ACM Author-Izer also provides code snippets for authors to display download and citation statistics for each “authorized” article on their personal pages. Downloads from these pages are captured in official ACM statistics, improving the accuracy of usage and impact measurements. Consistently linking to the definitive version of ACM articles should reduce user confusion over article versioning.
Note: You still retain the right to post your author-prepared preprint versions on your home pages and in your institutional repositories with DOI pointers to the definitive version permanently maintained in the ACM Digital Library.

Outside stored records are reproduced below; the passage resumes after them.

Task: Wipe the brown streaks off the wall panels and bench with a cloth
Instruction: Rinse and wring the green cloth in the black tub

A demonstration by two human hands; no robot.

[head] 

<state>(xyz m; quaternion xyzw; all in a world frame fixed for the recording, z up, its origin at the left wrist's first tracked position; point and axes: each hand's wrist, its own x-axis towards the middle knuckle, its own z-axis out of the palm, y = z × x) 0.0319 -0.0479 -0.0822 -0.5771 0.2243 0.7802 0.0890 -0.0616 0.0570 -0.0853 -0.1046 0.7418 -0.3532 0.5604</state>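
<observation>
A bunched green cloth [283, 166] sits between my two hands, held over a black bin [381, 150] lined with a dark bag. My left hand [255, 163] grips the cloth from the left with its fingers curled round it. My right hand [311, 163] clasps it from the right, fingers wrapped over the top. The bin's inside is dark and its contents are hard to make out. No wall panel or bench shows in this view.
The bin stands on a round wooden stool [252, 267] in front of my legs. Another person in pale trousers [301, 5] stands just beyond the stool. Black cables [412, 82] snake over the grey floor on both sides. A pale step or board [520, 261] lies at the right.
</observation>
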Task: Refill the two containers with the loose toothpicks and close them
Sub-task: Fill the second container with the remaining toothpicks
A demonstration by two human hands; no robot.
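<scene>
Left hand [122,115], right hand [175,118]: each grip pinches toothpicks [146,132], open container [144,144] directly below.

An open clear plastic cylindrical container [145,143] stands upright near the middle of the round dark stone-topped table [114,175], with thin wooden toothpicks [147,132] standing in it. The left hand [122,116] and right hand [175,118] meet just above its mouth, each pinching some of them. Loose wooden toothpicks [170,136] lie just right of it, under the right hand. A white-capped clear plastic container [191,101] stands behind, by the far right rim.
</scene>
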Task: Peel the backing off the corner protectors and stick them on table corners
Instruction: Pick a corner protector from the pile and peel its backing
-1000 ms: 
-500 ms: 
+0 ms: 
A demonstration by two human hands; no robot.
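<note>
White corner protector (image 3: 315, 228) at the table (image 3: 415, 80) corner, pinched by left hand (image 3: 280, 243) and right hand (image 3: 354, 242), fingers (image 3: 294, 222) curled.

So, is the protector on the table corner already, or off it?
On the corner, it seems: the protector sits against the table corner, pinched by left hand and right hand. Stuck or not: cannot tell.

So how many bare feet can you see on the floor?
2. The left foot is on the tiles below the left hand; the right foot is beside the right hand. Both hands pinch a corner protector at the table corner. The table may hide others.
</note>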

But any download of your preprint versions will not be counted in ACM usage statistics. If you use these AUTHOR-IZER links instead, usage by visitors to your page will be recorded in the ACM Digital Library and displayed on your page.
FAQ
- Q. What is ACM Author-Izer?
A. ACM Author-Izer is a unique, link-based, self-archiving service that enables ACM authors to generate and post links on either their home page or institutional repository for visitors to download the definitive version of their articles for free.
- Q. What articles are eligible for ACM Author-Izer?
- A. ACM Author-Izer can be applied to all the articles authors have ever published with ACM. It is also available to authors who will have articles published in ACM publications in the future.
- Q. Are there any restrictions on authors to use this service?
- A. No. An author does not need to subscribe to the ACM Digital Library nor even be a member of ACM.
- Q. What are the requirements to use this service?
- A. To access ACM Author-Izer, authors need to have a free ACM web account, must have an ACM Author Profile page in the Digital Library, and must take ownership of their Author Profile page.
- Q. What is an ACM Author Profile Page?
- A. The Author Profile Page initially collects all the professional information known about authors from the publications record as known by the ACM Digital Library. The Author Profile Page supplies a quick snapshot of an author's contribution to the field and some rudimentary measures of influence upon it. Over time, the contents of the Author Profile page may expand at the direction of the community. Please visit the ACM Author Profile documentation page for more background information on these pages.
- Q. How do I find my Author Profile page and take ownership?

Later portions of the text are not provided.